Wichita pastors strive to reclaim Easter as religious holiday
This Easter dawns with an economic miracle. As a country, we are projected to spend a record amount on new clothes, food, candy and gifts to mark the holiday.
But to Christian ministers, that kind of misses the point, the celebration of the resurrection of Jesus Christ.
Every year, churches fill their Easter Sunday pews, or in some cases stadium seating, with celebrants who may or may not have been there the week before and may not be there the week after.
That’s due to a combination of factors. Some of the Easter crowd are CEOs – “Christmas and Easter Only” churchgoers. Others are fairly regular churchgoers, who attend maybe a couple of times a month but who all show up on Easter.
The Rev. Cindy Watson, pastor of West Heights United Methodist Church in Wichita, says showing up on only one day for Easter means missing 98 percent of the celebration.
In Christian tradition, Easter isn’t a day but a season, “and we have 50 days to celebrate,” she said.
In today’s world, when you turn on the TV to the latest massacre or mayhem, many Christians actually find it easier to embrace the 40 days of Lent, with its emphasis on solemnity and self-denial, she said.
We have to look at life with a different set of eyes, or lenses, to see … the new life and new possibilities and love and hope that are available. It’s in ourselves. It’s in each other.
The Rev. Cindy Watson of West Heights United Methodist Church
For them, “To talk about life and love and joy for 50 days is too much.”
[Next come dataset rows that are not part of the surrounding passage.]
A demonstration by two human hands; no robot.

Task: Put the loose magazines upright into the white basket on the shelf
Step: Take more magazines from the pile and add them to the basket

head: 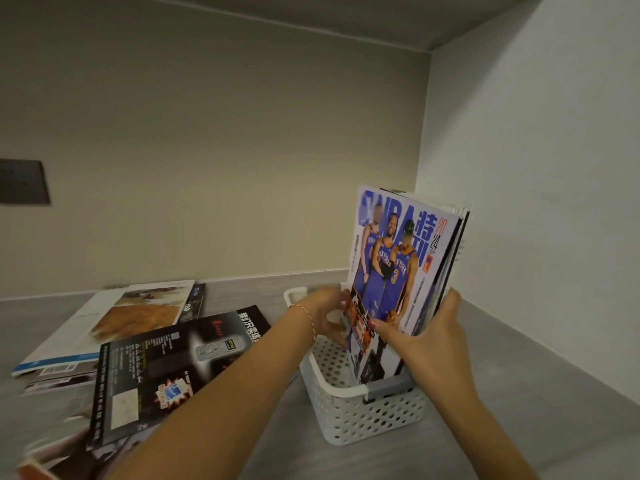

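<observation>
Glossy loose magazines (145, 348) lie fanned flat on the grey shelf (519, 393), left. The left hand (327, 311) curls onto the perforated white plastic basket (363, 410). The right hand (429, 336) pinches an upright magazine bundle (405, 268) standing inside it.

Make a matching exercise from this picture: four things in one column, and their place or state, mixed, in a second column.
Things:
1. basketball magazine
2. black magazine
3. white basket
4. wall plate

Place or state:
A. lies flat on the shelf, left
B. on the back wall, far left
C. upright in the basket, held by both hands
D. stands on the shelf, perforated walls

Pairs: 1-C, 2-A, 3-D, 4-B
</observation>
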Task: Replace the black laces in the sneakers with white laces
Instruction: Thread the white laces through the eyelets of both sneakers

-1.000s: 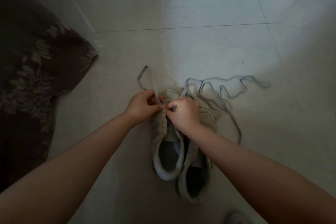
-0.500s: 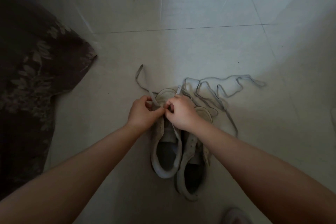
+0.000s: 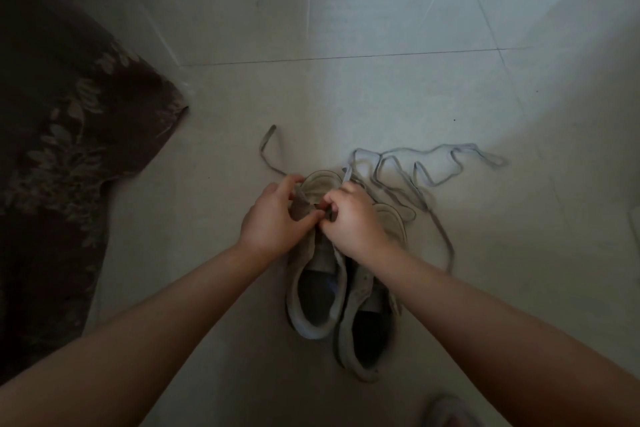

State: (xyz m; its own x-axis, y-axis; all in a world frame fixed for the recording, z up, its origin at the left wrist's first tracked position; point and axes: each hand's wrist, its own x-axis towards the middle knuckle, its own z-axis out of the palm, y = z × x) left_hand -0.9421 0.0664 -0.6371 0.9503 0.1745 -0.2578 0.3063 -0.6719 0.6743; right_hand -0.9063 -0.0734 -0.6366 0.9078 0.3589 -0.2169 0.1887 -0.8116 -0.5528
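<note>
Two pale sneakers stand side by side on the floor, toes pointing away from me. Both hands work over the eyelets of the left sneaker point(image 3: 317, 302). My left hand point(image 3: 273, 218) grips that shoe's left flap and pinches a white lace point(image 3: 268, 156), whose loose end curls off to the upper left. My right hand point(image 3: 353, 218) pinches the same lace at the eyelets, its other end poking out above the fingers. The right sneaker point(image 3: 367, 333) lies unlaced beside it. A second white lace point(image 3: 422, 166) sprawls in loops behind the shoes. Dim light hides the eyelet detail.
A dark floral cloth point(image 3: 59, 149) covers the left side. Pale floor tiles point(image 3: 381, 94) stretch ahead and to the right. A blurred pale object point(image 3: 446, 412) peeks in at the bottom edge.
Both hands shifted slightly left and closer together over the left sneaker's eyelets. The lace end at the upper left sagged lower toward the floor.
</note>
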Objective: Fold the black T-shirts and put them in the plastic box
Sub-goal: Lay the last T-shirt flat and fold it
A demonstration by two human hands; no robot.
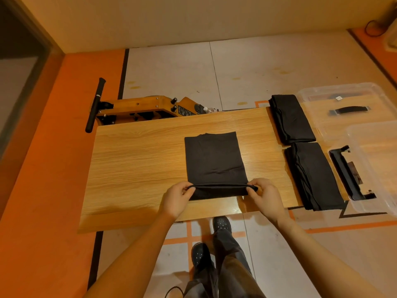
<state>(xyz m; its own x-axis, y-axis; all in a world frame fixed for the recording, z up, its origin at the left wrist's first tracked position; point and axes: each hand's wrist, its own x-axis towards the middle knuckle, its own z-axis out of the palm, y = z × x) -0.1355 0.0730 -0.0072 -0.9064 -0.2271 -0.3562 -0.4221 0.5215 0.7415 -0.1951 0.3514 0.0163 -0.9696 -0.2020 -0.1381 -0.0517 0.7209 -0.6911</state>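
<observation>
A black T-shirt (213,158), folded into a narrow rectangle, lies in the middle of the wooden table (133,160). Its near hem is lifted off the table. My left hand (177,197) pinches the hem's left corner and my right hand (265,195) pinches its right corner. Two folded black T-shirts lie along the table's right edge, one at the far end (289,118) and one nearer (314,176). The clear plastic box (373,168) stands on the floor to the right of the table, with its clear lid (343,104) lying behind it.
An orange wooden machine with a black handle (137,108) stands behind the table's far left corner. My feet in dark shoes (221,224) are at the table's near edge. A cable lies on the floor at the far right (373,29).
</observation>
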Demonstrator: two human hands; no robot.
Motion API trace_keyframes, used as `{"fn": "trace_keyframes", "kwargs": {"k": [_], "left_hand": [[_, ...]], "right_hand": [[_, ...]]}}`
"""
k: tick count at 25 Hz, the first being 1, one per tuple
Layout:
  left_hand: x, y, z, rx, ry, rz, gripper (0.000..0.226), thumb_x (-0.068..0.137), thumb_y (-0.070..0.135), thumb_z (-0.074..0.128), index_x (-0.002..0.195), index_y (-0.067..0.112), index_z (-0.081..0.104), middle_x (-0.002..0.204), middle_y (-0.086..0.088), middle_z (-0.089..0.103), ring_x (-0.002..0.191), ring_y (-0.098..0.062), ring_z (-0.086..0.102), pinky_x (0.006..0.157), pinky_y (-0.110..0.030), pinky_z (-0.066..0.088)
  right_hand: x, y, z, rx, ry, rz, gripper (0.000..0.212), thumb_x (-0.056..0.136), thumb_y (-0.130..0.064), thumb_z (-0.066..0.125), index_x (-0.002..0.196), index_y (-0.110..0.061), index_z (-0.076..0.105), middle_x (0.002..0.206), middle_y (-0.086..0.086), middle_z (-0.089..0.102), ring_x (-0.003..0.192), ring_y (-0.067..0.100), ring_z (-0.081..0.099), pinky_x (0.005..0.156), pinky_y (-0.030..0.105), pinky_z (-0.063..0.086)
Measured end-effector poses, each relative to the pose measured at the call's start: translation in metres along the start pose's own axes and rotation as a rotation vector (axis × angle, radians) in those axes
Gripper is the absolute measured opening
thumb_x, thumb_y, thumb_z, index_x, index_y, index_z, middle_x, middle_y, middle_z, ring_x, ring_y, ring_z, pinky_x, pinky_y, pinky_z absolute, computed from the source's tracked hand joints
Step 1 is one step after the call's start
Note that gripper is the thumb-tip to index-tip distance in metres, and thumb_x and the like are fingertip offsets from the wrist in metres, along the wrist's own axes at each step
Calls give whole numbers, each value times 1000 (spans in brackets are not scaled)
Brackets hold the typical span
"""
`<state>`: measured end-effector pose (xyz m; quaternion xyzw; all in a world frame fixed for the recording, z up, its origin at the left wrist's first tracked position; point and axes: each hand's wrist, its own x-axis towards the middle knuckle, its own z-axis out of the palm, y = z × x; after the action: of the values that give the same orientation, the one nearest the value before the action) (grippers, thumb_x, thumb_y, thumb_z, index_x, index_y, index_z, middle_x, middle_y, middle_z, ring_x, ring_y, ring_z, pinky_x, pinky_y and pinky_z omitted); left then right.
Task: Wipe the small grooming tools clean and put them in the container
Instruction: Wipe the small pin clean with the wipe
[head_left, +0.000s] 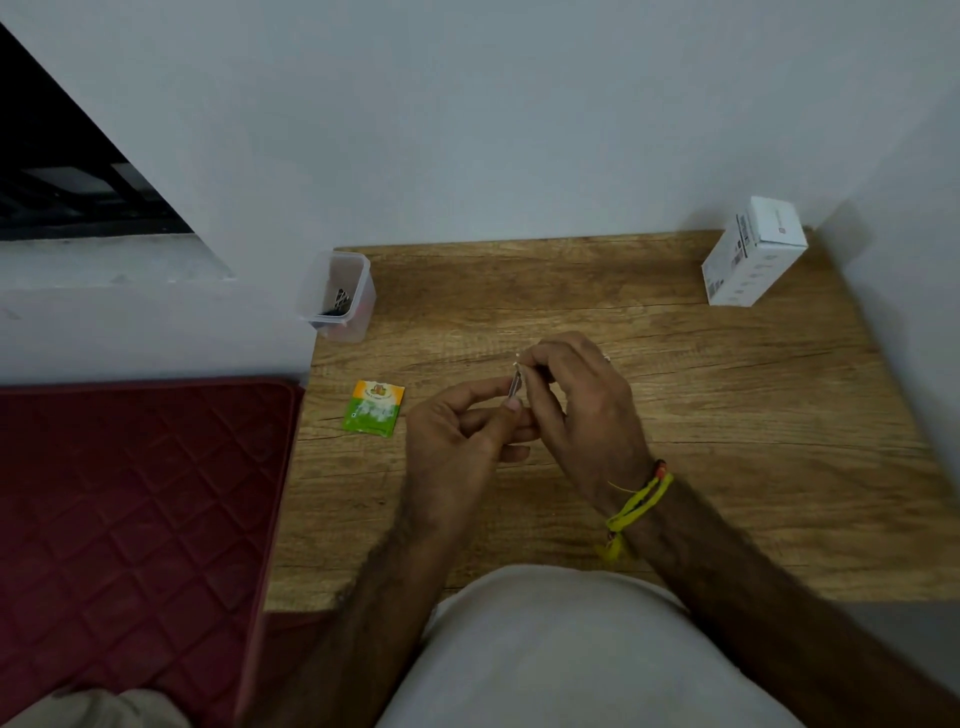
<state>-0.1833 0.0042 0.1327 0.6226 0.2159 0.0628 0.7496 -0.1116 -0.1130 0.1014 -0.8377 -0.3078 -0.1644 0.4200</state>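
Small metal grooming tool (515, 385), thin, grey, shiny, held above the wooden table (675, 415) mid-frame, long axis running roughly away from the person. Left hand (457, 431) pinches its near end; right hand (576, 395) fingers curl round the far end, a white scrap there, likely a wipe. Clear container (340, 296) sits well apart, far-left table corner, left hand nearer. Green sachet (373, 408) lies just left of the hands.

Left hand (457, 431): curled, thumb and fingers pinched a small metal tool (515, 387).
Right hand (582, 405): fingertips pinched the tool's upper end.
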Motion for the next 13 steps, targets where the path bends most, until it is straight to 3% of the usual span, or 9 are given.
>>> {"fn": "trace_keyframes", "kwargs": {"k": [8, 13], "left_hand": [[-3, -1, 3, -1, -6, 14, 16, 94, 5, 65, 105, 15, 71, 81, -8, 78, 79, -20, 77, 60, -26, 58], [1, -2, 5, 0, -20, 12, 22, 93, 6, 67, 115, 8, 70, 85, -12, 78, 84, -25, 76, 62, -28, 59]], "right_hand": [[-2, 0, -1, 48, -18, 10, 7, 96, -4, 63, 101, -2, 68, 101, 7, 63, 91, 17, 60, 78, 34, 53], [0, 2, -2, 64, 26, 34, 7, 94, 0, 66, 100, -2, 69, 100, 6, 65, 90, 12, 59, 80, 22, 50]]}}
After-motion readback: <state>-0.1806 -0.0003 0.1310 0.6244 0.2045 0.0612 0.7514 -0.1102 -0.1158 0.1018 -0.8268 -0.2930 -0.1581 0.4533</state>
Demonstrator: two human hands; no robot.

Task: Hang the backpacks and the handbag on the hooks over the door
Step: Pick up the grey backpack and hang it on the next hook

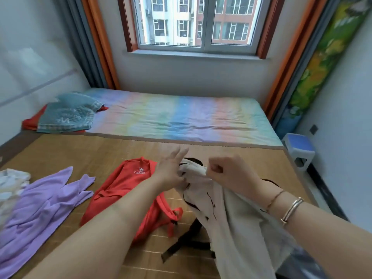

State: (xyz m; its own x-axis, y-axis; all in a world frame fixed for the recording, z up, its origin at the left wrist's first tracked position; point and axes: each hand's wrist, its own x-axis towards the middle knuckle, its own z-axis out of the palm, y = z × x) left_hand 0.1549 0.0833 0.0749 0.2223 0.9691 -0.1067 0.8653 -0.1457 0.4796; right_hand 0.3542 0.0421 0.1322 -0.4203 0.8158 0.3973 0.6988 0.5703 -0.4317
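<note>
A red backpack (122, 190) with a white logo lies flat on the bamboo mat of the bed (84, 158). To its right a cream-white bag (227, 214) with black trim and black straps is lifted off the mat. My right hand (227, 172) is closed on the top edge of that cream bag. My left hand (171, 170) touches the same top edge from the left, thumb and forefinger pinching the fabric while the other fingers spread. No door or hooks are in view.
A purple garment (40, 210) lies on the mat at left, with white cloth (12, 182) beyond it. A teal quilted item (66, 113) over red fabric sits on the pastel sheet. A blue stool (300, 150) stands by the right wall under the window.
</note>
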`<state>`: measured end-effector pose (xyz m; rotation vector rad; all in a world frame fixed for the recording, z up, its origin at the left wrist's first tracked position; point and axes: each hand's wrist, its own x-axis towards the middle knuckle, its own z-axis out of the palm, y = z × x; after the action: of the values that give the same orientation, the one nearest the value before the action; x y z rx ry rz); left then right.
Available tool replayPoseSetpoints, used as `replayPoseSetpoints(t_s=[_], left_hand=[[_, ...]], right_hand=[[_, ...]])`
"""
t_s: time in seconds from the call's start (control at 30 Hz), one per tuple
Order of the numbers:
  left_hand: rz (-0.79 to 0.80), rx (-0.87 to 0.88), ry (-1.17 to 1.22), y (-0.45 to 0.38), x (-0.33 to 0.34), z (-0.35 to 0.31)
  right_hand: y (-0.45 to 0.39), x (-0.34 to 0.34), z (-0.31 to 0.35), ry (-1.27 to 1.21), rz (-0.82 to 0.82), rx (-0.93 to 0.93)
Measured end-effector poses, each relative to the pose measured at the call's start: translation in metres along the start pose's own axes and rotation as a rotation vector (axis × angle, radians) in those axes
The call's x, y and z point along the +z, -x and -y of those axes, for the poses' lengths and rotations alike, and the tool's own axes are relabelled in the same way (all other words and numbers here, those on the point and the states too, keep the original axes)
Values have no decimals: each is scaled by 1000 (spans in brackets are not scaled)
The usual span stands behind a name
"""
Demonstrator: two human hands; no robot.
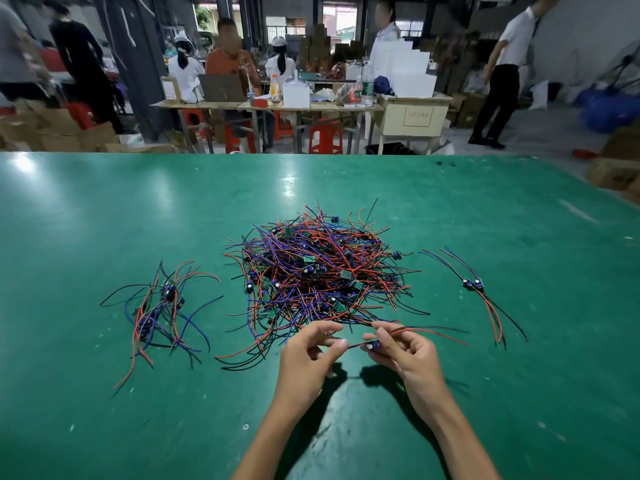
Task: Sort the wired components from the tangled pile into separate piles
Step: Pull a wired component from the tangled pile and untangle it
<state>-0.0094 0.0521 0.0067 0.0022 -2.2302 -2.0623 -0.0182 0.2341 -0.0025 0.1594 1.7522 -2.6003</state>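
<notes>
In the head view, 1 wired part is being held above the green desk, toward its near edge, just in front of the big tangled pile lying at the middle of the desk. The part's small body is being pinched by the curled fingers of the right hand, and its red and black wires are being trailed out toward the right edge. Its short wire end on the other side is being pinched by the thumb and forefinger of the left hand. A smaller sorted pile is being kept toward the left edge, well apart from the big pile. A pile of 2 parts is being kept toward the right edge.
</notes>
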Motion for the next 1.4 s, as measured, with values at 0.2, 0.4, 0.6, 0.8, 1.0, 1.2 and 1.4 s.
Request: replayPoseSetpoints(t_s=[0.2,0.4,0.6,0.8,1.0,1.2,1.4], left_hand=[[-31,10,19,-1,-7,8],[-200,-38,287,-3,-13,9],[-109,-20,190,1,-12,6],[-126,-23,190,1,-12,8],[-121,-60,164,-2,-13,14],[-145,-72,216,-5,-13,14],[-146,-67,217,-6,-14,14]], right_hand=[[-10,0,13,-128,-257,20],[-54,-16,72,-549,-395,-31],[-109,-48,92,-845,-592,21],[-112,-64,81,-722,-622,87],[-112,-49,71,-418,-503,217],[-118,-15,53,617,-373,-61],[-147,-16,43,1254,-67,-97]])
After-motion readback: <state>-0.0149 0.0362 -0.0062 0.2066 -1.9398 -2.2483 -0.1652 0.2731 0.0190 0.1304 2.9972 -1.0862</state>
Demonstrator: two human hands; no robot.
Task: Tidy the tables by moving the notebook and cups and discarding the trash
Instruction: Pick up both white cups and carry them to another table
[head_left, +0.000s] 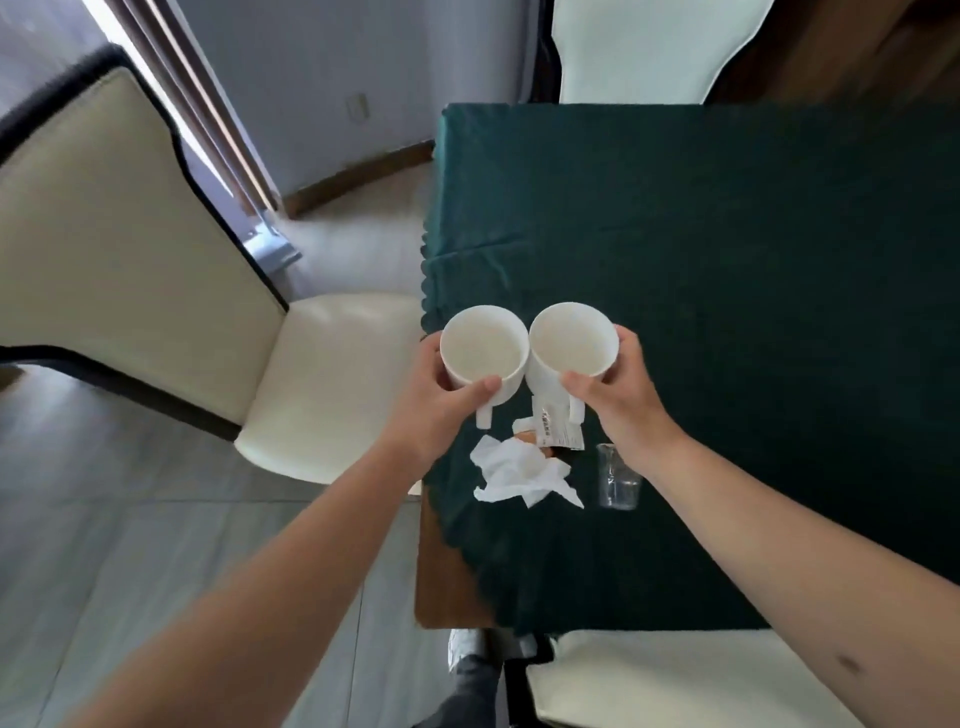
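Note:
My left hand (441, 400) grips a white mug (483, 345) by its body, above the table's left edge. Beside it, rim to rim, my right hand (618, 395) grips a second white mug (574, 340). Both mugs look empty, with their handles pointing toward me. Below them on the dark green tablecloth (727, 260) lie a crumpled white tissue (524, 475), a torn printed wrapper (556, 428) and a small clear glass (618, 478). No notebook is in view.
A cream chair (311, 384) stands left of the table, its seat close to the table edge. Another cream chair seat (675, 680) is at the near edge and a third chair back (639, 47) at the far side. A bare wooden table corner (441, 587) shows at the near left.

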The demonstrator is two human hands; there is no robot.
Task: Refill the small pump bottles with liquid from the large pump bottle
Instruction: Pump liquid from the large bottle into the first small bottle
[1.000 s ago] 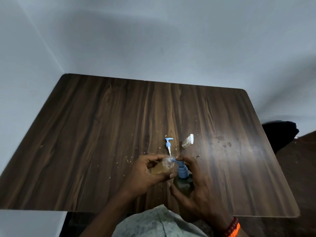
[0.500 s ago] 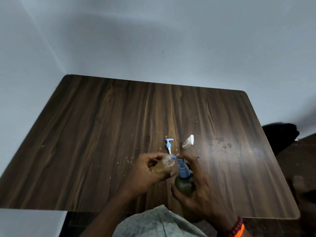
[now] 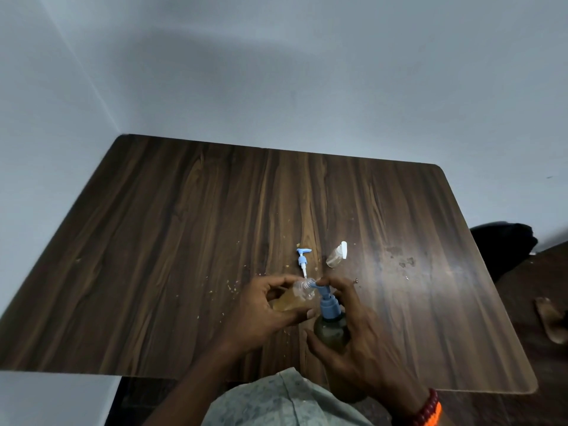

This Easter season, her message is: “We have to look at life with a different set of eyes, or lenses, to see … the new life and new possibilities and love and hope that are available. It’s in ourselves. It’s in each other.”
Spending and celebrating
Consumer spending this Easter season is expected to reach $17.3 billion, the most since the National Retail Federation began surveys about it 13 years ago.
Easter spending has risen and fallen with the national economy. This year, it is expected to be about $3 billion more than in 2007 and $4.5 billion more than during the depth of the recession in 2009.
The survey, conducted by Prosper Insights and Analytics, projects the average American family will spend $146 a person on celebrating Easter, up from $140 last year.
The biggest expenditure is food, $5.5 billion, followed by clothing, $3 billion; gifts, $2.7 billion; candy, $2.4 billion; and flowers, $1.2 billion.
As for celebrating the holiday, about 58 out of 100 consumers will visit family and friends and 55.6 percent will cook a holiday meal.
Church ranked as the third most popular Easter activity at 51.3 percent.
Stealing the message
In the movie “Concussion,” the doctor who discovers the dangers of repeated head impacts in professional football is warned that he’s taking on a corporation that owns the day of the week that used to belong to the church.
That’s kind of the way the Rev. Stan Van Den Berg, pastor of Eastminster Presbyterian Church, talks about the culture of marketing and buying and spending that has come to surround Christian holidays.
“I think the culture has stolen Christmas and Easter from the church,” Van Den Berg said. “It’s stolen the message and separated it from its true power. The true power is God himself saying ‘I want to save them, I want to forgive them.’ ”
The true power is God himself saying ‘I want to save them, I want to forgive them.’
The Rev. Stan Van Den Berg of Eastminster Presbyterian Church
And that can be hard to get across to people amid all the trappings that have come to surround Easter.
He said the challenge for Christians isn’t just “to do the Christian thing on the holiday” but “living as a follower of Jesus every day.”
That, he said, requires more than getting some new clothes and going to church twice a year.
“Maybe you can say, ‘Who stole my holiday?’ ” Van Den Berg said. “I can see Jesus saying that.”
Recovering the holiday is hard, but worth it, he said.
And although Jesus’ message can get lost in the broader picture, Van Den Berg has seen people who come to church on Easter and end up embracing the holiday’s message of love and hope and forgiveness: alcoholics who made the commitment to get sober, couples fixing marriages that had been on the rocks and becoming happy again, young people at risk who get their lives going in the right direction.
“All I can do is share the message of hope and pray that people will believe it … and start seeing a change in their lives,” he said.